Camilo Vladimir de Lima Amaral (publicado no Jornal A4, UEG, maio, 2008)

O Modernismo não foi apenas um movimento artístico situado num determinado ponto
da história humana, foi também uma esperança e um sonho. Ele foi a esperança de que o
desenvolvimento da "razão" pudesse alcançar as verdades essenciais das coisas e realizá-las.
Assim, acreditaram que poderiam transformar as sociedades arcaicas, cheias de preconceitos e
limitações, em sociedades novas que, regidas pela "razão" verdadeira, permitiriam a realização
universal do homem. Esse era o sonho que movia o modernismo: a liberdade do homem pela
libertação das antigas amarras da tradição.
Para Foucault, desde a Época das Luzes, a "Modernidade" é o momento em que o homem
toma, pela razão, "as rédeas" de sua própria vida, e a transforma a partir de um projeto
consciente. Modernidade é, portanto, um projeto de mundo melhor, que se estabelece numa
atitude crítica frente às limitações do presente, que se estabelece a partir do uso consciente dos
instrumentos intelectuais disponíveis para construir um mundo melhor.
Após o período de crítica ao modernismo nos anos 60 e 70, em que ele foi "negado" por
seu reducionismo, por seu etnocentrismo e pelas supostas verdades absolutas da ciência
moderna, atualmente vivemos um "revival" da arquitetura "Modernista". Se a princípio isso
pudesse parecer o ressurgimento de um sonho, o vemos acompanhado de um cinismo sem
"esperanças".

Cénotaphe de Newton"
de Étienne-Louis Boullée.
Quando a Forma era pura e
as verdades eram absolutas.

O Modernismo, enquanto movimento em prol do moderno (do novo), perde seu sentido
se não está acompanhado da esperança de que o novo será melhor, de que um projeto de
Modernidade pode melhorar "o mundo como está". Vejamos melhor. O Modernismo travou luta
direta contra o ecletismo e o academicismo porque copiavam soluções que foram pensadas para
outras épocas, preocupavam-se com as glórias do passado e apenas as imitavam, sem produzir
algo novo com a capacidade da indústria que surgia. Assim, se copiarmos hoje a aparência das
glórias do "modernismo", não estaríamos num exercício de academicismo que esquece da
profundidade das esperanças de uma época? Podemos hoje ter esperanças de que a indústria e a
ciência vão libertar o mundo? Passados mais de um século desta utopia, que resta de
Modernidade nos Neo-Modernistas?
Se a Modernidade está atrelada à liberdade, à autonomia dos sujeitos enquanto
construtores de seu próprio destino, a arquitetura não pode mais impor uma verdade "formal" à
diversidade de "razões" que proliferam no mundo. Qual é mais verdadeiro, Cristo ou Maomé?

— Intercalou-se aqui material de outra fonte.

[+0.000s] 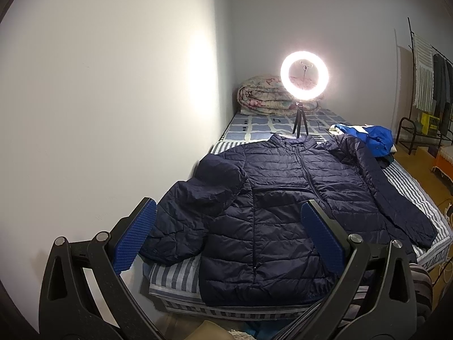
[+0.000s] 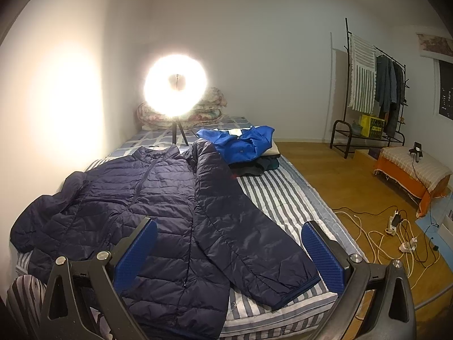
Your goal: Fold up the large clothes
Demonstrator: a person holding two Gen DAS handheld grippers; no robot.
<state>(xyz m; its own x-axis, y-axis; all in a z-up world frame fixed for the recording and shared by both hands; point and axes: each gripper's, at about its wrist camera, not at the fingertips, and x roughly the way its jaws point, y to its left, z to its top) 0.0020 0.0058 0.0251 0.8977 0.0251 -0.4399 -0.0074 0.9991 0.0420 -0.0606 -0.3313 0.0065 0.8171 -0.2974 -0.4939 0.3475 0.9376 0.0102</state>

Quem está certo, Newton ou Einstein? Qual é a geometria verdadeira, a Euclidiana, a Fractal ou
a Simbólica?
Se a arquitetura foi várias coisas ao longo da história, definir o que é a arquitetura é uma
invenção e, por isso mesmo, é um projeto que se coloca frente à comunidade a que se refere.

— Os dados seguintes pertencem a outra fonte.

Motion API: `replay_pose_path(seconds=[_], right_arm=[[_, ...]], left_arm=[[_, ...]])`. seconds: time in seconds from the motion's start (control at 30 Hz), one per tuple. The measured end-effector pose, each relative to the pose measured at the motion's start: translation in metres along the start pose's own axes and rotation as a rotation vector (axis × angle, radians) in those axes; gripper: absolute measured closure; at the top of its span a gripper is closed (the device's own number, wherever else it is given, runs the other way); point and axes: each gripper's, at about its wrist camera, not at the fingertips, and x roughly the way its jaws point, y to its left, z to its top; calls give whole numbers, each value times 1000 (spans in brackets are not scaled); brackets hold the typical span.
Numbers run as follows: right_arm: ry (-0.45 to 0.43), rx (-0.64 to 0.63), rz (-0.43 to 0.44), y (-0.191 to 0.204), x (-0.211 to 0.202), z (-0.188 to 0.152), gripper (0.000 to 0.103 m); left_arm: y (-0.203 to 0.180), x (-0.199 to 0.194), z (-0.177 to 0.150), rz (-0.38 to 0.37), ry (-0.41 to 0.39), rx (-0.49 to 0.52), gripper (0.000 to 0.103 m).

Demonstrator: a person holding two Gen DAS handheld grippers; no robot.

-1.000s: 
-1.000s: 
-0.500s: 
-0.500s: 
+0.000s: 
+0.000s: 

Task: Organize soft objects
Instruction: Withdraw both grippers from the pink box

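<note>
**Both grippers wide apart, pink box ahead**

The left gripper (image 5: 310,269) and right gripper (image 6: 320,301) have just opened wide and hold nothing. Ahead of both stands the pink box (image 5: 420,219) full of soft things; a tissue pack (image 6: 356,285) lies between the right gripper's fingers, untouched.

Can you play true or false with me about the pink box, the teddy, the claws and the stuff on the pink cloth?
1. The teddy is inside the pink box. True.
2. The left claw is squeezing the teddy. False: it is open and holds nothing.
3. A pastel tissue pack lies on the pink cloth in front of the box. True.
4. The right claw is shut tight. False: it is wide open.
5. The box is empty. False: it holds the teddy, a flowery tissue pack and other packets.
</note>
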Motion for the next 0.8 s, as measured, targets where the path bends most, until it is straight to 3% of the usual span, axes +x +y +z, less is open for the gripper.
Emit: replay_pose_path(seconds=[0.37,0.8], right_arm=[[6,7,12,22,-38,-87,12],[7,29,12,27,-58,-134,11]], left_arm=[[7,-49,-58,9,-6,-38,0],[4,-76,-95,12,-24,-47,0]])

Assim, definir uma arquitetura e construí-la é realizar no mundo uma "idéia", um
posicionamento diante do mundo: é uma definição de como ele deve ser e de como ele deve ser
transformado. Num mundo em que a verdade se desfaz cada vez mais em versões de um mesmo
fato, o julgamento de qual caminho tomar será sempre uma atitude ética.
A antiga crença na essência única da arquitetura é, hoje, insustentável. Impor uma
"forma" universal, clara e distinta construída historicamente nos países de centro é uma
colonização da liberdade dos outros. Misturando Marcuse com Lefebvre, a forma arquitetônica
deve, hoje, dizer menos o que ela "é" e perguntar mais o que ela "deve" ser: deve instigar as
pessoas a produzirem suas próprias verdades sobre o mundo, onde cada um constrói sua própria
alteridade enquanto "outro", enquanto diferente.

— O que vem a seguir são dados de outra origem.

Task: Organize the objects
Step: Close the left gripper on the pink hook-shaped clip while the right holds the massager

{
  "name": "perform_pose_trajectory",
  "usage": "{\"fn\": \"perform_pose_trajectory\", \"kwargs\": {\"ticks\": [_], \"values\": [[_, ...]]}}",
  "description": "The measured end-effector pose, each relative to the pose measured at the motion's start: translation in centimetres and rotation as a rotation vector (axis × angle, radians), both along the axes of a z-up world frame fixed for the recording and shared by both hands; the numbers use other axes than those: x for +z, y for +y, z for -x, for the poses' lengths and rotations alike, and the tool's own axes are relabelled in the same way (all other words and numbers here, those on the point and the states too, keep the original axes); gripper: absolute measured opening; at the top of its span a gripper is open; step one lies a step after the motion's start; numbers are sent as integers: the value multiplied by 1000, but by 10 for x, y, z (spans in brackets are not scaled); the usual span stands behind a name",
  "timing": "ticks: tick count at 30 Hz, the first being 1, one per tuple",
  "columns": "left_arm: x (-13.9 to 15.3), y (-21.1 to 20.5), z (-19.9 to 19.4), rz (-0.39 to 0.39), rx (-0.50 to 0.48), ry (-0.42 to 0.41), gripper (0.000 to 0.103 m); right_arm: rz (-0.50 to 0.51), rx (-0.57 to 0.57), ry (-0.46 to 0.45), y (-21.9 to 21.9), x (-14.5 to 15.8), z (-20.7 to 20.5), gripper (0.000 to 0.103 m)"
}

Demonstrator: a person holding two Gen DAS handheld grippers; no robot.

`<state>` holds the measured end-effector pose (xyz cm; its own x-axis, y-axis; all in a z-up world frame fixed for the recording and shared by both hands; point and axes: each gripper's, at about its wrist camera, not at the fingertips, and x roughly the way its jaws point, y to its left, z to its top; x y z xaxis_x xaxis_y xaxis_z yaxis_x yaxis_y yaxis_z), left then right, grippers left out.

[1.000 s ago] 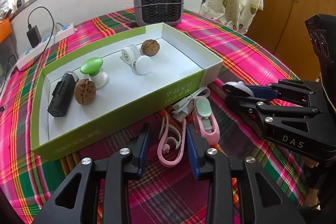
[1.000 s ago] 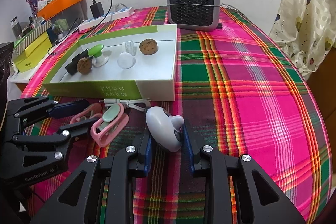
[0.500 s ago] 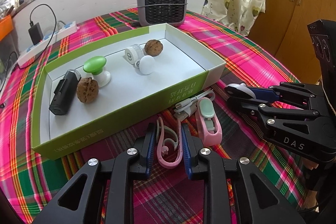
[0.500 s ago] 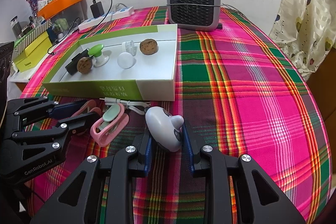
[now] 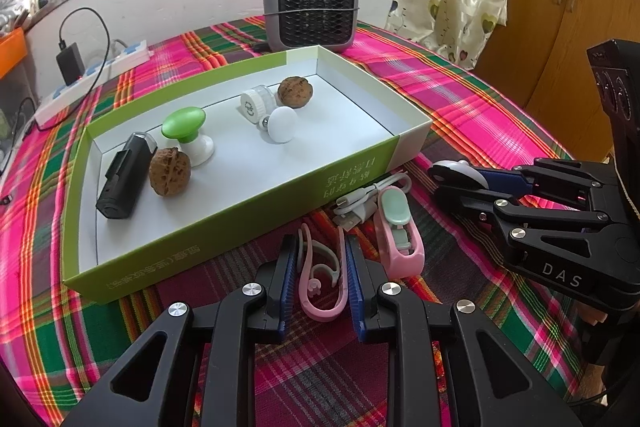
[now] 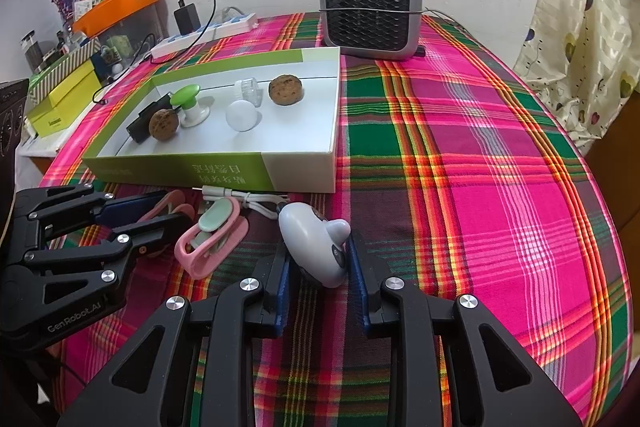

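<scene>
- Left gripper (image 5: 318, 263): jaws have just closed on pink ear hook (image 5: 322, 277), lower centre, pads apparently touching it.
- Right gripper (image 6: 320, 265): clamped on white gadget (image 6: 314, 245), lower centre.
- Green box (image 5: 240, 215): mid-frame, behind both items.

Both wrist cameras are sitting low and close over the plaid tablecloth (image 5: 460, 115), looking forward and downward along their own gripper fingers toward the green-and-white box (image 5: 248, 203) and the grey heater (image 5: 310, 11) behind it. The left wrist view is facing the box from its near long side, toward its right end. The right wrist view is looking from further right of the box (image 6: 224, 173), and each is catching the other gripper beside it.
</scene>
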<state>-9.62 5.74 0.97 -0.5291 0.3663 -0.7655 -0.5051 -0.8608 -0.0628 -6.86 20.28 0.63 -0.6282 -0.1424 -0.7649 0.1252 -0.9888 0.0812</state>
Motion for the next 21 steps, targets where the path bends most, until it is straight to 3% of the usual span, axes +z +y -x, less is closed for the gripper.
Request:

Onde está a esperança nos dias de hoje? No grandioso ou no pequeno? No estabelecido
ou no Sonho? No Universal Absoluto ou na alteridade do outro? Cada resposta possível a estas
perguntas é uma atitude ética que inventa uma nova "Modernidade", tão rica quanto mais insana
em devaneio, porém, mais real quanto mais o ethos considerar.
Trocando em miúdos, o verdadeiro modernista, hoje, não é modernista.